→ **GOAL OF THE EXERCISE**:
Retype only the lines below from the one with "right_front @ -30" to the one with "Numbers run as", inclusive, skipping every image.

[Source records]
= Beginning of Section =
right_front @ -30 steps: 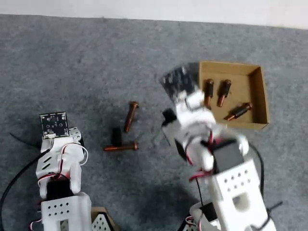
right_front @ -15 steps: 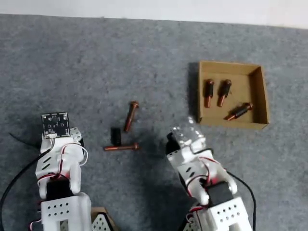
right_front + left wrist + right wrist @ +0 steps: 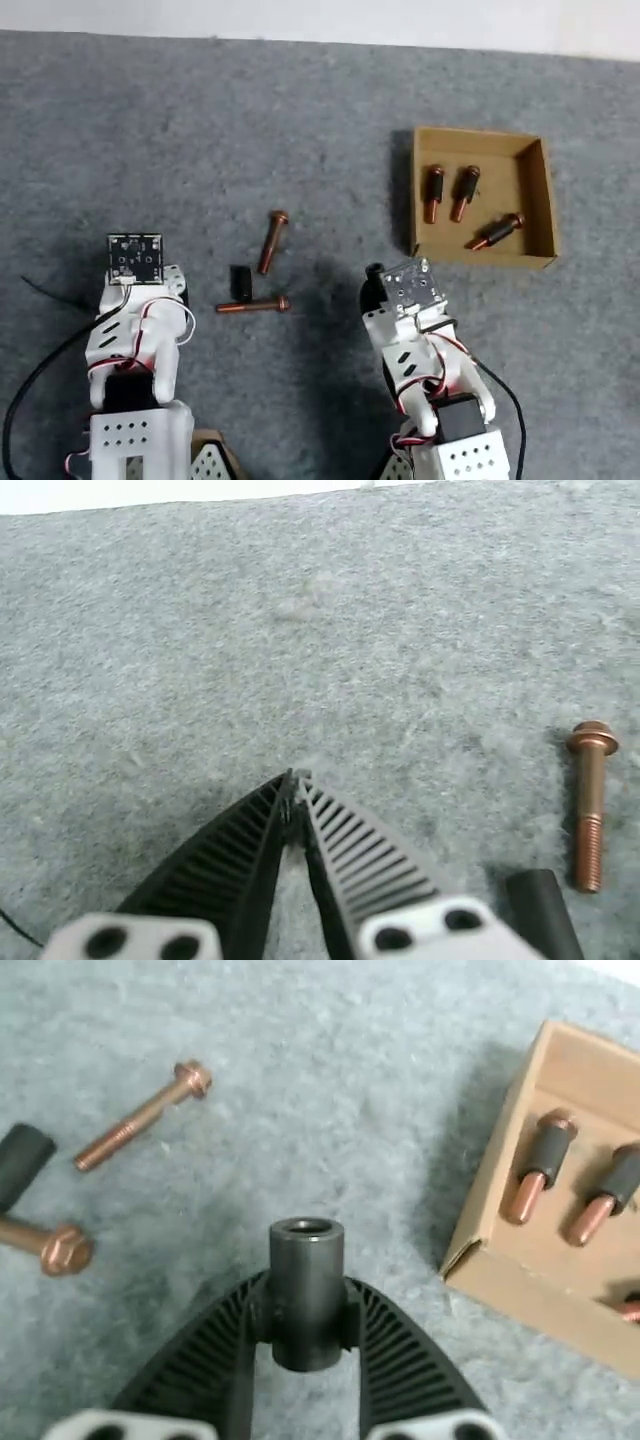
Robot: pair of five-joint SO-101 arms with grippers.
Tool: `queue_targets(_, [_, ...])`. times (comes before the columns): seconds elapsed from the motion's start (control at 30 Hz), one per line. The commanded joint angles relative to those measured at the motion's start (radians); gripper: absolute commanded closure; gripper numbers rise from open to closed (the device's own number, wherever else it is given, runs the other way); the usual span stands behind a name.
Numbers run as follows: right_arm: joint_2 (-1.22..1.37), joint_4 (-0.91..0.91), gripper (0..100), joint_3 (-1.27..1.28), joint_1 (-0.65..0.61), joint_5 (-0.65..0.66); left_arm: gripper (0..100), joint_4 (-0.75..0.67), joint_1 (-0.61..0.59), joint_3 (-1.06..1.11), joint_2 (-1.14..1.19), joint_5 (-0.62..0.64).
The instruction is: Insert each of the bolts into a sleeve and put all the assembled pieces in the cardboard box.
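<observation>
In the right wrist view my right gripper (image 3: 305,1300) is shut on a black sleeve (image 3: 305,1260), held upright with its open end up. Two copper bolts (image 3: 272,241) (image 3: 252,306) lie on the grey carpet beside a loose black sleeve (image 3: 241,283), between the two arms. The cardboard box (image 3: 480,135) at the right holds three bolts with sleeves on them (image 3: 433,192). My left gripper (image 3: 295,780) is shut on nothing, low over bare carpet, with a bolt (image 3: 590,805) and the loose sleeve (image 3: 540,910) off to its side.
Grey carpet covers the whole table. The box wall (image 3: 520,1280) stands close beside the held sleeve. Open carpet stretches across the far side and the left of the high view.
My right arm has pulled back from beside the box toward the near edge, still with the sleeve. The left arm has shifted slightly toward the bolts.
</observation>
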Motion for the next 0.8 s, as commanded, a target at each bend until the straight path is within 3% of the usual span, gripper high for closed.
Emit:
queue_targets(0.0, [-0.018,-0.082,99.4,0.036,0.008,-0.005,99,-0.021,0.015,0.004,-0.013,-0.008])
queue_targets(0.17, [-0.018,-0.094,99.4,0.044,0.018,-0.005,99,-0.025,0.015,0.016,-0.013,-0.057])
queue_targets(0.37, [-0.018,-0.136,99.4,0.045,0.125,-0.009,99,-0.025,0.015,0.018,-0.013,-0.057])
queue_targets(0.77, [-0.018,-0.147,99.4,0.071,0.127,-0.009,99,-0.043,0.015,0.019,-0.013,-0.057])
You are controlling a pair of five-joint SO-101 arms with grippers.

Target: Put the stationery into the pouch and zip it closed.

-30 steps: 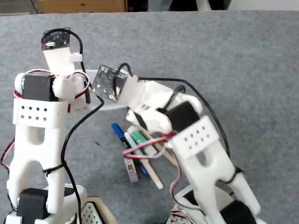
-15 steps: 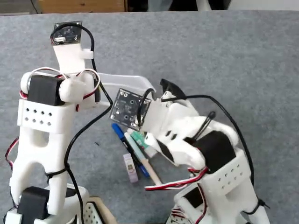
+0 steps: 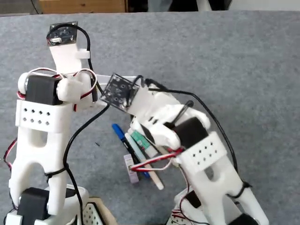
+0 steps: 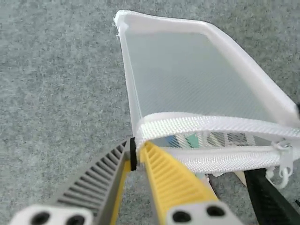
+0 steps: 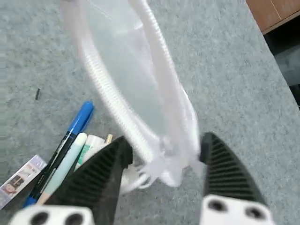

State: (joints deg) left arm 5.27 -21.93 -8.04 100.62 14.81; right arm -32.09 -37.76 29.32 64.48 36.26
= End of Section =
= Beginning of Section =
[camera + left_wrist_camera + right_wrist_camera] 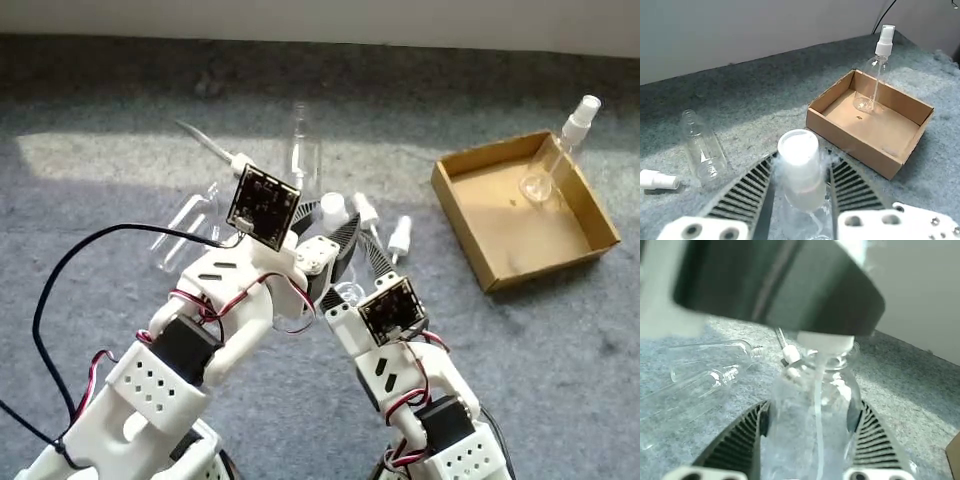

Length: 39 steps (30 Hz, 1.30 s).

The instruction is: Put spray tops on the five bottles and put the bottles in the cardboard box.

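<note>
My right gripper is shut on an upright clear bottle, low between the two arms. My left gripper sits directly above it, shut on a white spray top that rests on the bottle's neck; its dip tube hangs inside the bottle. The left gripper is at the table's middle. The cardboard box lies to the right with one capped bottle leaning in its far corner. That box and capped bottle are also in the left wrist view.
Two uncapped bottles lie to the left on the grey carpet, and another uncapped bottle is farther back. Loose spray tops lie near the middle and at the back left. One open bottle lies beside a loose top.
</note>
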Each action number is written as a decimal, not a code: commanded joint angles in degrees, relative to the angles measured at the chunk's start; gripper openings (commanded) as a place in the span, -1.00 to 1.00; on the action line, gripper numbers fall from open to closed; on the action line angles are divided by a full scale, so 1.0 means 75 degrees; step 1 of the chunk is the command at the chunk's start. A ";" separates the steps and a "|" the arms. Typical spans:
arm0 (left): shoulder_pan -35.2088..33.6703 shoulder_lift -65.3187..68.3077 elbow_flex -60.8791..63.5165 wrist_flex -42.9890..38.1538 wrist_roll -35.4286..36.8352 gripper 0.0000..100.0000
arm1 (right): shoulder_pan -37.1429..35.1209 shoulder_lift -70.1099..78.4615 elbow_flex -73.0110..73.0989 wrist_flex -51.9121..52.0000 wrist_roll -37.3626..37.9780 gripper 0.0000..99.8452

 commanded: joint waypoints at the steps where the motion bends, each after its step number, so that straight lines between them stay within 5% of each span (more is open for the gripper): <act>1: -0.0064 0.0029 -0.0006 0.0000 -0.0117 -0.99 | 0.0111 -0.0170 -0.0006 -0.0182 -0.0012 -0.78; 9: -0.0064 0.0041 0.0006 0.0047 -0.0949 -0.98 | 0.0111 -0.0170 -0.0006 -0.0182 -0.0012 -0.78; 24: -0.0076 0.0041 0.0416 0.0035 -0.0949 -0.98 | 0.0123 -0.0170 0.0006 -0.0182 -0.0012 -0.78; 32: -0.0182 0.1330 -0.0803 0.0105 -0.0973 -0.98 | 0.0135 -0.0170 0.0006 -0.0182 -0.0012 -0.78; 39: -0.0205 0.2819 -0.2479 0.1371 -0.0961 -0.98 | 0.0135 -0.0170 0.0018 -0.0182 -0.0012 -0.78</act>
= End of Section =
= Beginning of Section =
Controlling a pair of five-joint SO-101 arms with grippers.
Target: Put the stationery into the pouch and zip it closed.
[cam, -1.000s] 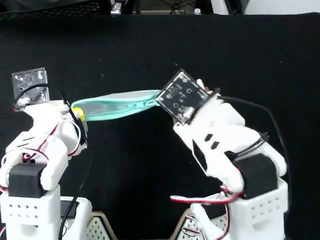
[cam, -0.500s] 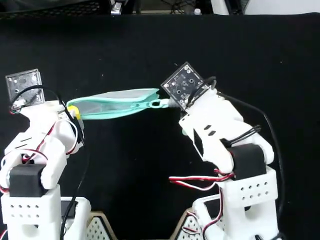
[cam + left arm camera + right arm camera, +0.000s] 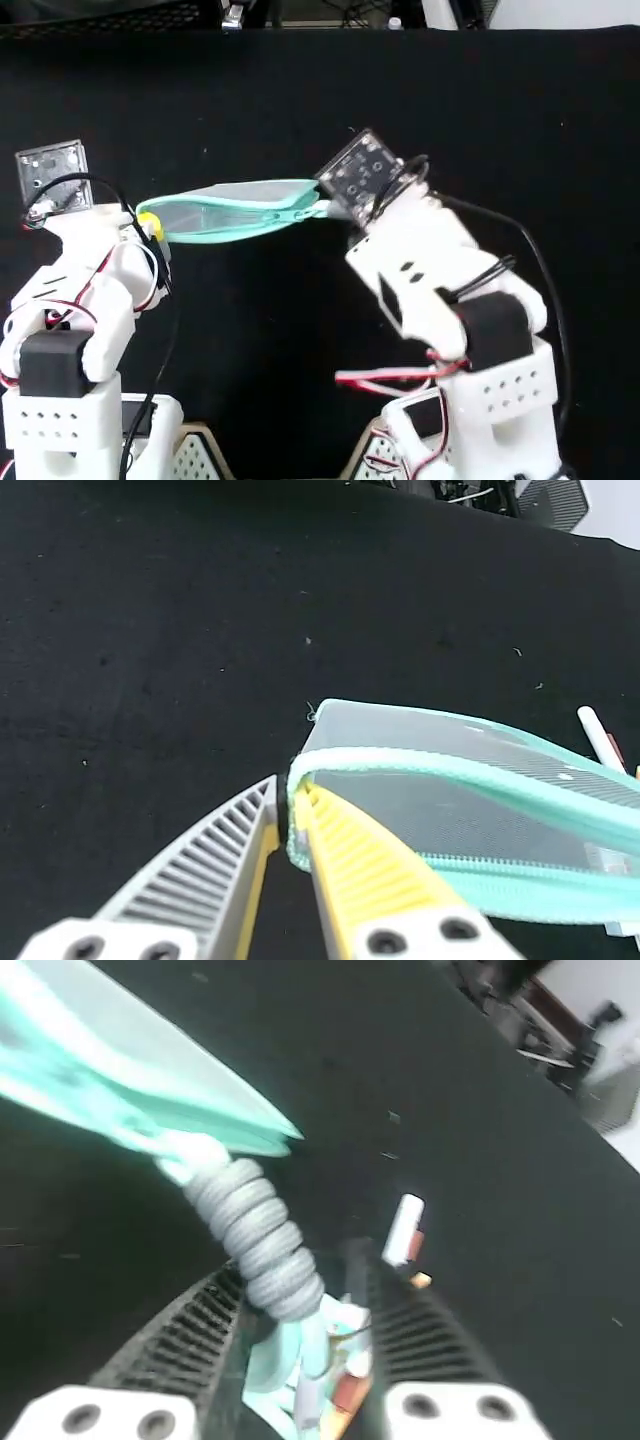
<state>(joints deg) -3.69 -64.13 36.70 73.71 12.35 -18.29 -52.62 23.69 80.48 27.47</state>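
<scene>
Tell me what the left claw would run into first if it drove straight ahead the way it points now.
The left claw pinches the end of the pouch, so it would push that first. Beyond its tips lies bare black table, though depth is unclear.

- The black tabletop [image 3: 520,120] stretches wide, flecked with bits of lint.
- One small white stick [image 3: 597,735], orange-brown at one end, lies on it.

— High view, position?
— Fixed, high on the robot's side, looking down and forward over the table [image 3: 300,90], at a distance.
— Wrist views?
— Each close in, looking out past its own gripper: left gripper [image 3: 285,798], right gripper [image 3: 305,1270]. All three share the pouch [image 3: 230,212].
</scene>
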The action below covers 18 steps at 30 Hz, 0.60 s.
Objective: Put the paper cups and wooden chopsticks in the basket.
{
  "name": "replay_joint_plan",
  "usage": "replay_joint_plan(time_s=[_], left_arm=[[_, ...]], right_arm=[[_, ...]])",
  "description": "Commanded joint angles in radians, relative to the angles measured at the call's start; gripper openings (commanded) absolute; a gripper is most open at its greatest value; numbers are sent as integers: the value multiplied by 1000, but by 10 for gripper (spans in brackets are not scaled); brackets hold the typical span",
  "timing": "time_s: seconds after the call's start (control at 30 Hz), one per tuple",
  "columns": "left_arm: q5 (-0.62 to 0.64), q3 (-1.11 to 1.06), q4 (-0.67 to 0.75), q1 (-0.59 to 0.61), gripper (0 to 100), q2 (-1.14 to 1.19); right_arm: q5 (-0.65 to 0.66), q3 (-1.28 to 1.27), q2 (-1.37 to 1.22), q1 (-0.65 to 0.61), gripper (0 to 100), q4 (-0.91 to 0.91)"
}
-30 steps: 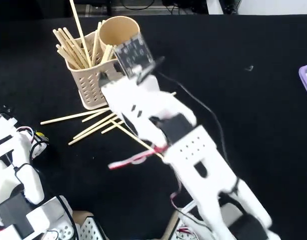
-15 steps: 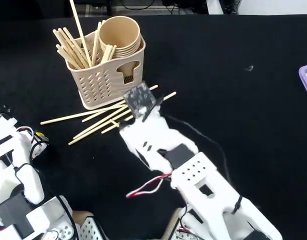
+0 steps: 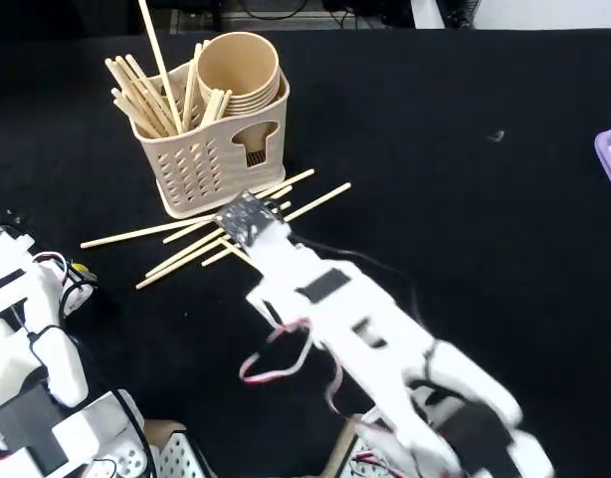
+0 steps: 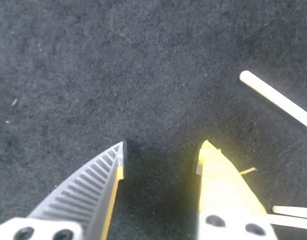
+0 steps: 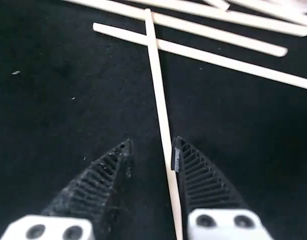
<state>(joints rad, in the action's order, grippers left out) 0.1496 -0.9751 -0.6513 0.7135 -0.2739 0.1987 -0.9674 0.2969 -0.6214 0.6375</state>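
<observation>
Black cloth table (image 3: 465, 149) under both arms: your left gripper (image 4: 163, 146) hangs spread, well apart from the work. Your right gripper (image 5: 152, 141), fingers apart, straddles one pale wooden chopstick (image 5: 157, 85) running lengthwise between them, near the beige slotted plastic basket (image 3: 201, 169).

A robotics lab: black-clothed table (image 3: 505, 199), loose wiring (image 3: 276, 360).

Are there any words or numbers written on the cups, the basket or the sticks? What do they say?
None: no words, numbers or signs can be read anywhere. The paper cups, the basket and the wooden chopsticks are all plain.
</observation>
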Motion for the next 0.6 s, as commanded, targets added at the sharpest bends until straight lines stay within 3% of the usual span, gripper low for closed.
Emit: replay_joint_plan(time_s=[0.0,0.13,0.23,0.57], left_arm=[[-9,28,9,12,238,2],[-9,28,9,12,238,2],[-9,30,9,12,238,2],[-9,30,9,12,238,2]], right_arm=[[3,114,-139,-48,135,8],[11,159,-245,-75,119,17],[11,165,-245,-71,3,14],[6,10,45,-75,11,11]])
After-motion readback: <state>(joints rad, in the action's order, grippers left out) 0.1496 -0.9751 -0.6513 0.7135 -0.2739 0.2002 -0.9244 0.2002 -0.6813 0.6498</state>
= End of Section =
→ **RESPONSE FOR THIS EXERCISE**:
right_front @ -30 steps: 
right_front @ -15 steps: 
right_front + left wrist + right wrist @ +0 steps: 
Robot: pair of five-joint SO-101 arms with grippers.
Tool: `queue_targets(_, [_, ...])`. times (comes before the columns): seconds elapsed from the motion's start (control at 30 Hz), one per line. The commanded joint angles relative to those measured at the motion's start (radians); gripper: absolute commanded closure; gripper numbers rise from open to closed (the device's own number, wherever else it is given, runs the other way); the usual span stands behind a name.
Numbers run as follows: right_arm: joint_2 (-1.22..1.37), joint_4 (-0.91..0.91), gripper (0..100), joint_3 (-1.27..1.28), joint_1 (-0.65..0.61), joint_5 (-0.65..0.66); left_arm: gripper (0..100), joint_4 (-0.75..0.67), joint_1 (-0.61..0.59), joint_3 (-1.06..1.11), joint_2 (-1.14..1.19), joint_5 (-0.62..0.64).

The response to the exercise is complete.